The supremacy of the federal government in matters affecting interstate commerce is axiomatic. Cases involving the exercise of its power in that realm shed no light on Fourteenth Amendment problems. It does seem quite clear that by its terms the Congress is given the power and duty to enforce the Fourteenth Amendment by legislation. Thus the Congress would have the power, thus derived, to proscribe segregation in intrastate transportation. It is worthy of note that for sixty years it has not seen fit to do so.
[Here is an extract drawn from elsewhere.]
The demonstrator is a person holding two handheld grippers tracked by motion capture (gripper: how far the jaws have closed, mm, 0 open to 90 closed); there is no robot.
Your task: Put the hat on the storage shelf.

While any student of history knows that under our system of government vindication of the constitutional rights of the individual is not, and ought not to be, entrusted to the Congress, its ret*721icence to intrude upon the internal affairs of the several states should caution us against doing so where the path of duty is not plainly marked and when we must hold a clear precedent of the Supreme Court outmoded.

Because I would dismiss the action on the authority of Plessy v. Ferguson, I do not reach the procedural questions discussed in the majority opinion. I respectfully dissent.